BRIEF
Starting at the line that contains "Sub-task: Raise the", reproduce only the lines through the end of the data, exactly, including both the first and the last; skip the pictures.

►

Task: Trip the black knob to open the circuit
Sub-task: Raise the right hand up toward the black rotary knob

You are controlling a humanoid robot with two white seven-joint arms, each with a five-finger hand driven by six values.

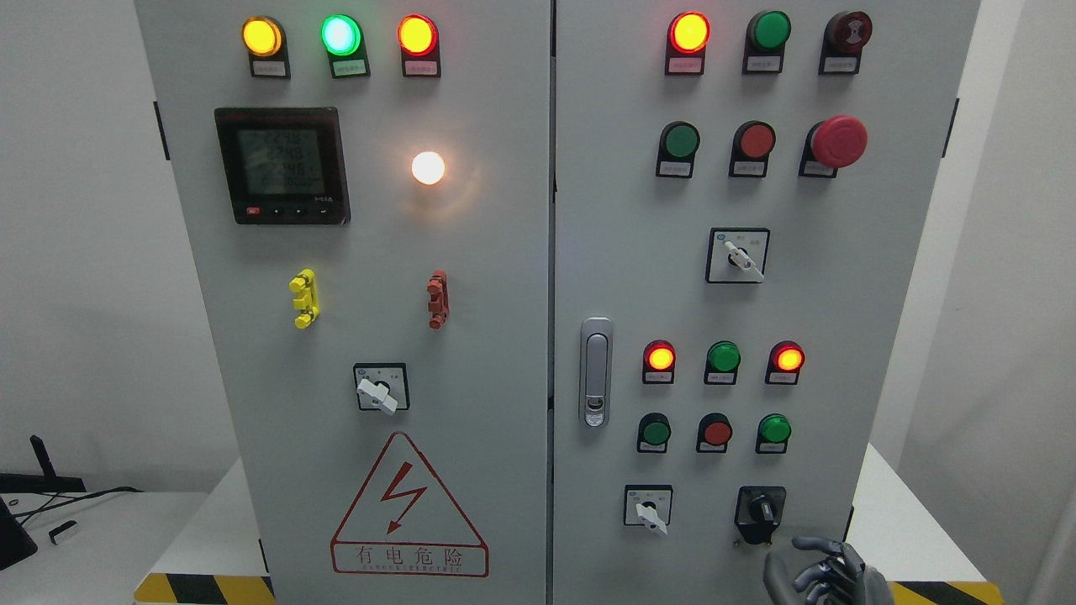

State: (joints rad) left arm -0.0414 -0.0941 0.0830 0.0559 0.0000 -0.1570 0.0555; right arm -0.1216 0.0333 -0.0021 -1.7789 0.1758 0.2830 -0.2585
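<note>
Right robot hand [820, 571] pokes up from the bottom edge on the right. It's mostly cut off by the frame, so only the grey curled fingers [809, 544] show, bent loosely inward and holding nothing. It sits just below the black knob [761, 509] without touching it. The knob is on a black square plate at the lower right of the right cabinet door [841, 294], and the pointer on it is too dark to read.

Left of the knob is a white selector switch [648, 509]. Above them are two rows of three buttons and lamps; the top row has two lamps glowing red-orange with a green one between. Higher up there's another selector, then a big red mushroom button [838, 139]. Little labels under everything are too small to read.

A silver door latch [595, 371] sits near the seam. The left door has a digital meter [282, 165] with blurry digits, a bright white lamp, and a red warning triangle [409, 507] reading "有电危险". The cabinet stands on a white tabletop [202, 538] with yellow-black hazard tape along its front edge.
</note>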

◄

SOLUTION
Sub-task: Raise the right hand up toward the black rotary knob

You are controlling a humanoid robot with two white seven-joint arms, each with a five-finger hand driven by six values.


State: (joints rad) left arm -0.0414 -0.0941 0.0830 0.0559 0.0000 -0.1570 0.0555; right arm -0.1216 0.0333 -0.0021 -1.7789 0.1758 0.2830 -0.2585
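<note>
Right robot hand [820, 571] pokes up from the bottom edge on the right. It's mostly cut off by the frame, so only the grey curled fingers [809, 544] show, bent loosely inward and holding nothing. It sits just below the black knob [761, 509] without touching it. The knob is on a black square plate at the lower right of the right cabinet door [841, 294], and the pointer on it is too dark to read.

Left of the knob is a white selector switch [648, 509]. Above them are two rows of three buttons and lamps; the top row has two lamps glowing red-orange with a green one between. Higher up there's another selector, then a big red mushroom button [838, 139]. Little labels under everything are too small to read.

A silver door latch [595, 371] sits near the seam. The left door has a digital meter [282, 165] with blurry digits, a bright white lamp, and a red warning triangle [409, 507] reading "有电危险". The cabinet stands on a white tabletop [202, 538] with yellow-black hazard tape along its front edge.
</note>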

With the answer given, the exercise is complete.